**REQUIRED ACTION**. Only one stretch of the records below is wanted: the lines from the one holding "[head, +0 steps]" through the one holding "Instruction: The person". Return it exactly, both ends included.

**EXCERPTED DATA**.

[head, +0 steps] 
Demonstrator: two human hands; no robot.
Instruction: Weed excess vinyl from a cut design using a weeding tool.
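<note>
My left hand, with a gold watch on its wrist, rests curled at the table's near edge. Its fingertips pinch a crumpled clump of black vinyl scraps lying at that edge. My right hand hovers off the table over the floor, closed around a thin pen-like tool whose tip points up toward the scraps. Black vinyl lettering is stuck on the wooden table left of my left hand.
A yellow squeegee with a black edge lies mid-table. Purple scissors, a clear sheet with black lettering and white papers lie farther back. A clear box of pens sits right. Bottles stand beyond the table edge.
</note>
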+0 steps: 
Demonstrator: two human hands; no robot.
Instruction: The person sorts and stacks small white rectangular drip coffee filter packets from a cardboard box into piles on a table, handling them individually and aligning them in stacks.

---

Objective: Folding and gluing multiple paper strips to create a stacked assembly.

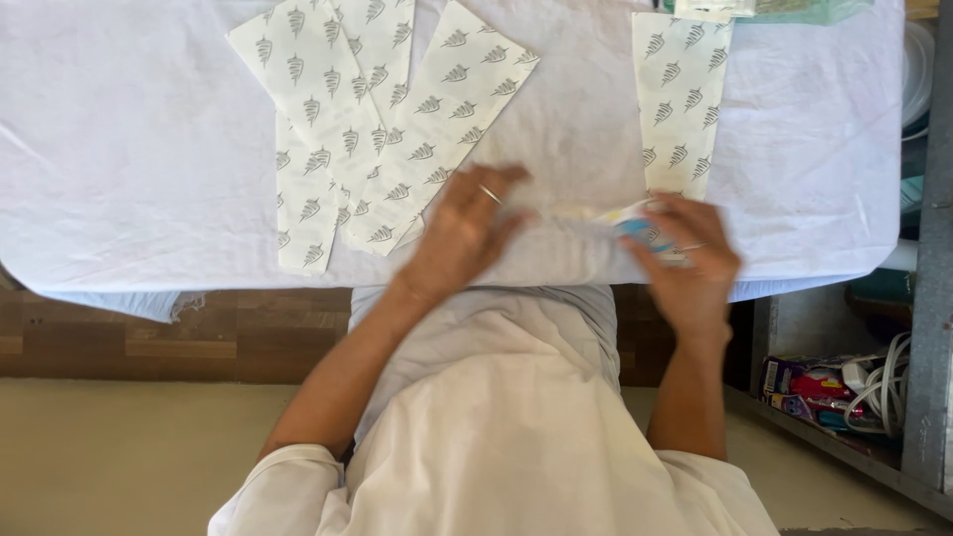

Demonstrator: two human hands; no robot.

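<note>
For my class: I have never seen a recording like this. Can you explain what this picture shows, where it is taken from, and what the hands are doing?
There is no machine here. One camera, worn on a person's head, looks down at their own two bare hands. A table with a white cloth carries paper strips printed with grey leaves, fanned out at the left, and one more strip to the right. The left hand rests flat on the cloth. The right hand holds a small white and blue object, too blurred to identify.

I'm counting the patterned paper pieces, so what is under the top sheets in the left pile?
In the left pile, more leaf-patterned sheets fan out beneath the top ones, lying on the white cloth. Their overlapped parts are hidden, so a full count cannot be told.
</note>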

**EXERCISE RESULT**.
[head, +0 steps] 
Demonstrator: two human hands; no robot.
Instruction: Weed excess vinyl from a cut design using a weeding tool.
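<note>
My left hand, with a gold watch on its wrist, rests curled at the table's near edge. Its fingertips pinch a crumpled clump of black vinyl scraps lying at that edge. My right hand hovers off the table over the floor, closed around a thin pen-like tool whose tip points up toward the scraps. Black vinyl lettering is stuck on the wooden table left of my left hand.
A yellow squeegee with a black edge lies mid-table. Purple scissors, a clear sheet with black lettering and white papers lie farther back. A clear box of pens sits right. Bottles stand beyond the table edge.
</note>
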+0 steps: 
Demonstrator: two human hands; no robot.
Instruction: The person sorts and stacks small white rectangular drip coffee filter packets from a cardboard box into piles on a table, handling them individually and aligning them in stacks.

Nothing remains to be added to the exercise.